Hardly a week would go by it seemed without them scooping me on some local story. I scooped them once in a while, too, but our battles were more like the Celtics and Lakers in the ‘60s and ‘70s – always in the finals, but like those Laker teams, I rarely finished on top.
We lived by the scoop but for all the wrong reasons. It was about ego, not desire to inform a wanting public. These were the pre-Internet days after all, when a 24-hour news cycle still existed. If you missed a story you missed it by a day, not by a few minutes.
Back then news organizations got “credit” and kudos for being first, and if an error occurred along the way, it would be corrected the next day on the bottom of page 6 in 8-point type, next to the shampoo ad.
Technology has changed this, of course.

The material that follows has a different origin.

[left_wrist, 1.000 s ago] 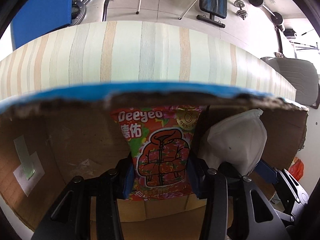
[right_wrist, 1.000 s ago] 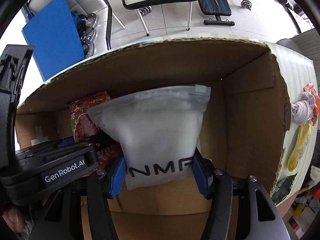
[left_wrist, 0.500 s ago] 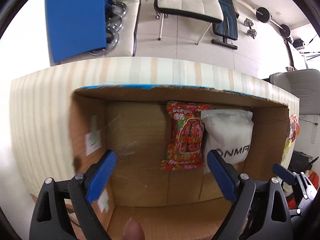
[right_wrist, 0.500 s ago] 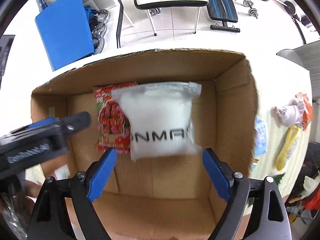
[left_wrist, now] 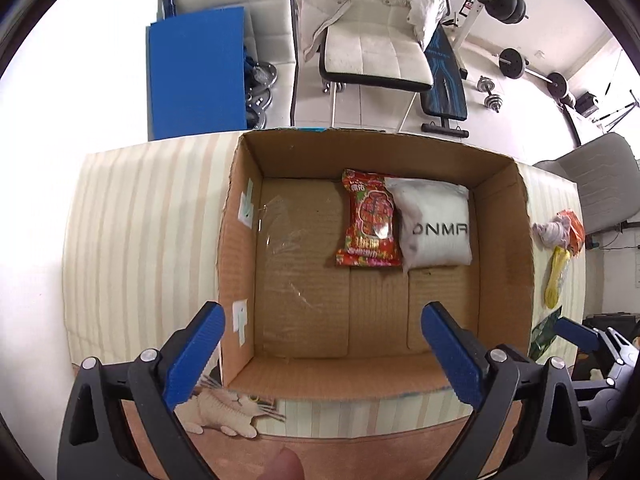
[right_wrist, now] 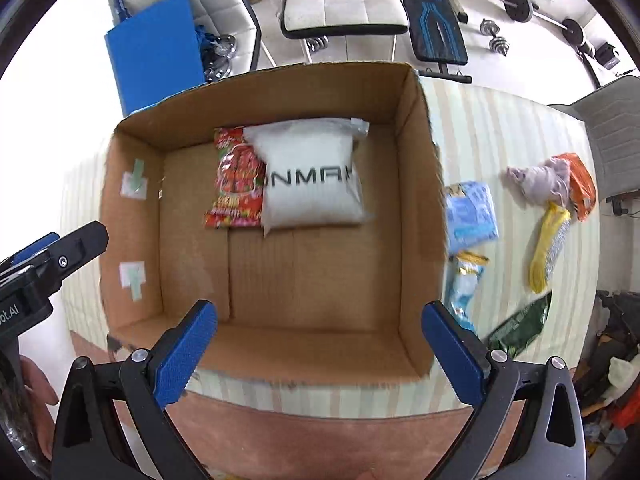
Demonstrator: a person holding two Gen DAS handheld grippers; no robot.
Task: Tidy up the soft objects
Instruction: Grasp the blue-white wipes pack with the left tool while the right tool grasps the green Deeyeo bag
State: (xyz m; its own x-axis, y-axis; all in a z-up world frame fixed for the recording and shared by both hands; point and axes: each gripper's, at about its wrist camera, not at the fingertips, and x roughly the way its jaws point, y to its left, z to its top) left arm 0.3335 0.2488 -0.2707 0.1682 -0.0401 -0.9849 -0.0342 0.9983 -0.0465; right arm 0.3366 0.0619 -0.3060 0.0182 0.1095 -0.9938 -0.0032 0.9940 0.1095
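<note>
Both grippers, left (left_wrist: 320, 344) and right (right_wrist: 318, 338), hover released and empty over the brown cardboard box (right_wrist: 420, 184). Two items are packed at upper centre: red patterned snack packet (left_wrist: 370, 220) touching white zip pouch (left_wrist: 434, 226). Judging by this, packing is partway; light-blue packet (right_wrist: 472, 214), yellow mesh bundle (right_wrist: 546, 252) and others lie right, outside. Most of the box floor is free.

Black hand-held gripper (left_wrist: 322, 354) (blue ribbed pads (left_wrist: 195, 354))
</note>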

We now live a world where the ability to be first, even if by mere minutes or seconds, is valued more by the media that being right.

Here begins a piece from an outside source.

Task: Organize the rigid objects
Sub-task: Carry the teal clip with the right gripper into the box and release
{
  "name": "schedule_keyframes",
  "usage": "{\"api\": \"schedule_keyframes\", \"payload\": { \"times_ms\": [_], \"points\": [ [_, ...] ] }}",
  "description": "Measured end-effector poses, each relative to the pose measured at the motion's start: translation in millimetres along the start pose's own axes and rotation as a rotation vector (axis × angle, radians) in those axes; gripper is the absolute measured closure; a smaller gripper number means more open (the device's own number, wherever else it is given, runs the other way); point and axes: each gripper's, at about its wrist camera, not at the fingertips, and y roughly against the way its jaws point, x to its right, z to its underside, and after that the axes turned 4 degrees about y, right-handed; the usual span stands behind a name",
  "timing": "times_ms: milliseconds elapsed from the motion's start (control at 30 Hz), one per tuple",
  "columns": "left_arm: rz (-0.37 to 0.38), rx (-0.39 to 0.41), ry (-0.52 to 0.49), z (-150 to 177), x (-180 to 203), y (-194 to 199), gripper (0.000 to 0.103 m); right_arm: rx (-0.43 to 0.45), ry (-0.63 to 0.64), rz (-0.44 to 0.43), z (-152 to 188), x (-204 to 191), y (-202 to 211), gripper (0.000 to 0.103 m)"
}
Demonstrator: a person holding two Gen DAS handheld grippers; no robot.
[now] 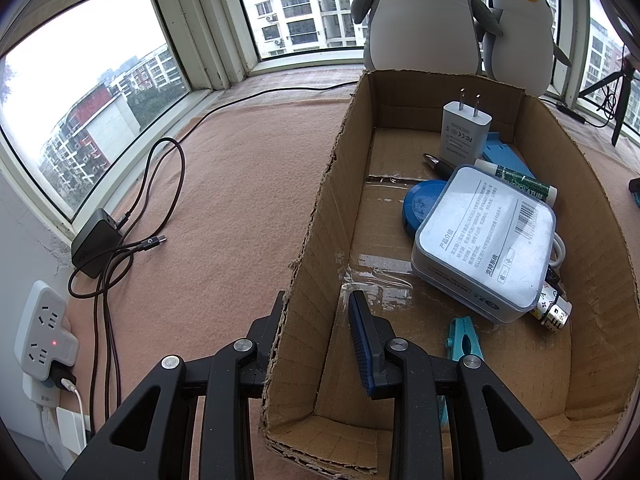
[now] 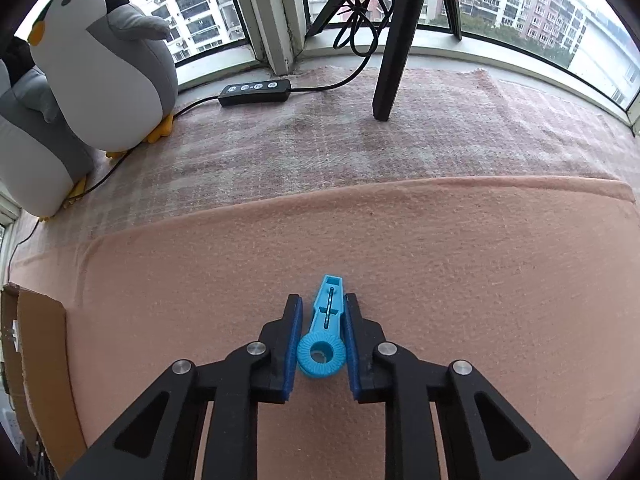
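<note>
- Your right hand-held gripper (image 2: 322,340) sits low over the pink mat (image 2: 480,280) with a blue clip (image 2: 323,336) between its pads. The pads (image 2: 294,340) sit just beside the clip's ring end on both sides; I can't tell if they're actually touching it yet, so call it spread around the clip, not pinching.
- The clip lies flat on the mat, ring end toward you, long tail pointing away. The box corner (image 2: 36,340) shows at the far left of that view, well apart from the clip.
- Your left hand-held gripper (image 1: 320,340) straddles the near left wall of the box (image 1: 308,264), one finger outside and one inside, with a gap on the inside, so it's open and not clamping the cardboard.
- The box already holds a tin (image 1: 486,240), a charger (image 1: 464,132), a blue disc (image 1: 420,204), a teal clip (image 1: 464,340) and other small bits.
- Handling guess: the clip looks like hard plastic, light and stiff, and won't squash. The round toothed ring could roll or twist out between flat pads, so I'd take hold a bit further forward on the straight flat-sided neck.
- Cardboard wall looks floppy and torn, so steady it gently.
</note>
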Motion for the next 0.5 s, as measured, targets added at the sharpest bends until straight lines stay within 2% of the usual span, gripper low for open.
{"api": "schedule_keyframes", "payload": {
  "times_ms": [267,500],
  "points": [
    [0.0,0.001,0.001,0,0,0,0.073,0.019,0.024,-0.036,17,-14,17,0.085],
    [0.002,0.002,0.004,0,-1,0,0.073,0.085,0.137,-0.123,38,-60,55,0.085]
  ]
}}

Unfortunately, this is just another example of the media clinging to the past. Today’s technology demands that we be right, because if you’re not, the damage is not buried in a correction a day or two later, but amplified in a public firestorm of embarrassment that can undo a career in the time it takes to send a tweet. Accuracy is more valuable than urgency.
The latest example, of course, is Fox News and CNN’s rush to judgment of the Supreme Court’s ruling on healthcare. Both organizations reacted to the initial Court statement by saying the law was struck down, when in fact the core provisions had been upheld. CNN corrected the error (as did Fox), but not before a screen shot of the erroneous report spread throughout the social Web.

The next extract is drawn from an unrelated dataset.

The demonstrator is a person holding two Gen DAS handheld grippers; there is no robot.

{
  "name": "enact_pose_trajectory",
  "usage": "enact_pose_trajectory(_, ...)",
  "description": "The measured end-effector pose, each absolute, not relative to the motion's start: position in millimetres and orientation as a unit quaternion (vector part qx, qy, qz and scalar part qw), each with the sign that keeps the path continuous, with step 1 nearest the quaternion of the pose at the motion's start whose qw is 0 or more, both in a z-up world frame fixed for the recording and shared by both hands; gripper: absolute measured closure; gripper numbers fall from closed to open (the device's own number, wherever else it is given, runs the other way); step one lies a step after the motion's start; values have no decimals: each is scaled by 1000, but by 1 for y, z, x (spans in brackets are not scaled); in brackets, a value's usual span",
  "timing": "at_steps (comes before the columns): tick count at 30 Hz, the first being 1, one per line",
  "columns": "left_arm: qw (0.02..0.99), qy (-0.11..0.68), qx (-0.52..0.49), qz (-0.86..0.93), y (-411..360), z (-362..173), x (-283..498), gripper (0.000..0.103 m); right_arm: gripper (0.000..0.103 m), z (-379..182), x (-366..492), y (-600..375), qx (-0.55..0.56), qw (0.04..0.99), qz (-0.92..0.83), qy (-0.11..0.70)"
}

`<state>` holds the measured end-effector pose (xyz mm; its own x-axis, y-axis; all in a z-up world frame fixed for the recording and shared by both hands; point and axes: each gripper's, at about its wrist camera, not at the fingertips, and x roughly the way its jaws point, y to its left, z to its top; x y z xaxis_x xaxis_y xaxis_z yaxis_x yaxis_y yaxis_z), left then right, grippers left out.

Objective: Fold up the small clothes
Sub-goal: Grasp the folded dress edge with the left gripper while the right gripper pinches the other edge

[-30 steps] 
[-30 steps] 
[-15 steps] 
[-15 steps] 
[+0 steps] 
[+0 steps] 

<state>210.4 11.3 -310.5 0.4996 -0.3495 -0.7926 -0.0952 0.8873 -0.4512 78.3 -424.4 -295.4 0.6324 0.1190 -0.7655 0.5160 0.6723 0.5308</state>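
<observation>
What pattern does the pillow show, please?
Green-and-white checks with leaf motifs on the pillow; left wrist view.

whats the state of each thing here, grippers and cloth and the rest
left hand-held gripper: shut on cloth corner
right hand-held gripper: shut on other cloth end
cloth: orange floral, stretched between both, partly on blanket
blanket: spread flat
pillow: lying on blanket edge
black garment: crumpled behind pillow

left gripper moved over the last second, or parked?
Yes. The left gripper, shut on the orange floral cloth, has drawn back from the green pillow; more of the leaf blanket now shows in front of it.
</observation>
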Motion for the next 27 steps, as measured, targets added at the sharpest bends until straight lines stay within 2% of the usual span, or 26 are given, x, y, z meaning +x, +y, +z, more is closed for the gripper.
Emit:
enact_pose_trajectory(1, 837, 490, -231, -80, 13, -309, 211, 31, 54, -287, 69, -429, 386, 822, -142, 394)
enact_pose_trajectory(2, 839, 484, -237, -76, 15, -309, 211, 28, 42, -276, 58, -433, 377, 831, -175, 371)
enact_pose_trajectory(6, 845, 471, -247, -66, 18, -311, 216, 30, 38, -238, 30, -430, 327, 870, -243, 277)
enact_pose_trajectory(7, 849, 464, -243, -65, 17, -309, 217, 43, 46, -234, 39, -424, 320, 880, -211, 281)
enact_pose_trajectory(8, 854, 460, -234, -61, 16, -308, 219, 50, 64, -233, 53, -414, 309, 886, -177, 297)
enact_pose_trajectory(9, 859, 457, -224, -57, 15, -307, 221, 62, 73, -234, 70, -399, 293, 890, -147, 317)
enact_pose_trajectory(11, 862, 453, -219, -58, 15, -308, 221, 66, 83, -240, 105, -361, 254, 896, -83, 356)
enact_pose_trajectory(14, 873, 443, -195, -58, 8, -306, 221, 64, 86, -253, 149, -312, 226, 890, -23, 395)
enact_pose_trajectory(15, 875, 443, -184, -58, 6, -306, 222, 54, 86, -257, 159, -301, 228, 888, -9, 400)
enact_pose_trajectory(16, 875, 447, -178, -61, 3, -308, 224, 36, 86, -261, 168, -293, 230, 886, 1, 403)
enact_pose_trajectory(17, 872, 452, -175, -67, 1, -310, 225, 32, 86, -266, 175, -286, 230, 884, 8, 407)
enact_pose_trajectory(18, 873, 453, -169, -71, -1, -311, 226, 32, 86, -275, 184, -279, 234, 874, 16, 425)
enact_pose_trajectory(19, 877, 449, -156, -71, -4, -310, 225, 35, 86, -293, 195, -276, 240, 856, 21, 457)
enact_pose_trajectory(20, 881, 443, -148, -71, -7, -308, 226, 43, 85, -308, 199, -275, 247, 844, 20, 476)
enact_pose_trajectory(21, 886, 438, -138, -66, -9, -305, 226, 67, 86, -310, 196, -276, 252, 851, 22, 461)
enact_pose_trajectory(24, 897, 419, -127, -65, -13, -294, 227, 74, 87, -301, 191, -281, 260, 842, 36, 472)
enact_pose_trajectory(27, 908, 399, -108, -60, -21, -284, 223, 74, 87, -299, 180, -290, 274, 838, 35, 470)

An NBC PR person wasted no time rubbing it in, saying via Twitter: “Important to underscore something I said at @NBCNews social media workshop last week: We'd rather be right than first."
Rem Rieder, an editor with the American Journalism Review, gave a less snarky but no less accurate assessment:
“Now there's no doubt the scoop is a time-honored tradition in journalism. Breaking a big story is a big deal. And that competition to unearth powerful and important stories can be a very positive force. “But worrying about being first on reporting something that is handed to you and everyone else? By 24 seconds? I think I speak for everyone when I say, it's really not important.”
Reider is right – it’s not important. The truth is that years from now, the public won’t remember or care who was first, but they will never forget who was wrong.
Reacting is not reporting, and unfortunately there are too many “reactors” today and not enough reporters. It’s time to go back to reporting the news – the scoop is dead, let it stay that way.